Where Was This Picture Taken? (UPDATE)

I told one of my co-workers about the picture my cousin sent me and he found this article about Ferries in the 1950’s that may have solved the mystery.

The 8th paragraph from the bottom states: 

Another “walking beam” vessel, the SACRAMENTO, was also a 1922 rebuild, but her hull and machinery were launched in 1877 as the NEWARK. In 1954 the SACRAMENTO was retired, stripped and towed south to Redondo Beach for use as a public fishing pier for a good stretch of years. Today she sits on the bottom of the ocean, splattered into a million pieces. 

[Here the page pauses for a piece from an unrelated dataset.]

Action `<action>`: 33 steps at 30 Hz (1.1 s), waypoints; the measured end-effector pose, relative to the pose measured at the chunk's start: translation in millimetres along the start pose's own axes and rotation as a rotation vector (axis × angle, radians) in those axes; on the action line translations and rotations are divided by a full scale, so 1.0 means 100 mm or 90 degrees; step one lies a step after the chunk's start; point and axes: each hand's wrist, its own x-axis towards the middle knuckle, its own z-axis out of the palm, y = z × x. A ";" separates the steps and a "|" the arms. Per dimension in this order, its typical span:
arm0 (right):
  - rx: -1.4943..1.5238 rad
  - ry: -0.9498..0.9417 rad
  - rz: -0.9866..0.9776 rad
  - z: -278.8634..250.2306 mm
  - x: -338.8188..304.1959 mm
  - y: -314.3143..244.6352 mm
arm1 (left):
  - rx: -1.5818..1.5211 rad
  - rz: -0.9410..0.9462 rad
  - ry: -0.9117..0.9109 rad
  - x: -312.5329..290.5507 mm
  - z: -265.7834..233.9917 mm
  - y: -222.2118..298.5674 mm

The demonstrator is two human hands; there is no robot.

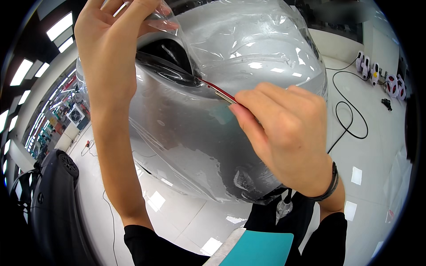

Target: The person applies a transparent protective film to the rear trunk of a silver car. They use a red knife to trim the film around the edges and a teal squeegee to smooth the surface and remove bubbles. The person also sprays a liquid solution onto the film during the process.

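A silver-grey car body panel (pixel 177 133) lies before me under wet, wrinkled clear film (pixel 248 48). My left hand (pixel 111 35) is raised at the upper left, its fingers closed on a lifted edge of the film, above a dark glossy recess (pixel 166 55) in the panel. My right hand (pixel 284 128) grips a slim red and silver cutter (pixel 222 91). The tool's tip meets the pointed right corner of the recess, where the film's lifted edge comes down. The fingers hide most of the tool's handle.
Below me are a teal card (pixel 262 248) and a clear bottle (pixel 284 208). A dark car (pixel 55 204) stands at the left. On the tiled floor to the right runs a black cable (pixel 350 111), with white and purple devices (pixel 392 86) by the wall.
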 end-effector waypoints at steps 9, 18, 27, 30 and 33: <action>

The paragraph before that one states the following:

“Attracting as much attention was the legendary sidewheeler EUREKA. Following the close of the Northwestern Pacific Railroad’s railferry terminal in Sausalito on February 28, 1941, she was transferred to the Oakland run. Her superstructure was a 1922 rebuild but her hull and machinery dated back to 1890 when launched as the UKIAH. Her demise came just-like-that. At midnight in early 1957, after picking up “Shasta Daylight” arrivals at the Mole, the EUREKA’S crank pin snapped enroute to the City. Repairs could have been minimal, but that was beside the point. The front office retired her, sentiment notwithstanding, and donated her to the Hyde Street Pier.”

“Shasta Daylight arrivals” refers to the SHASTA DAYLIGHT TRAIN owned by Southern Pacific Railroad.  I previously wrote about this train because my great-grandfather, William Leon Whitley, Jr., was the Head Chef on that train for nearly 50 years.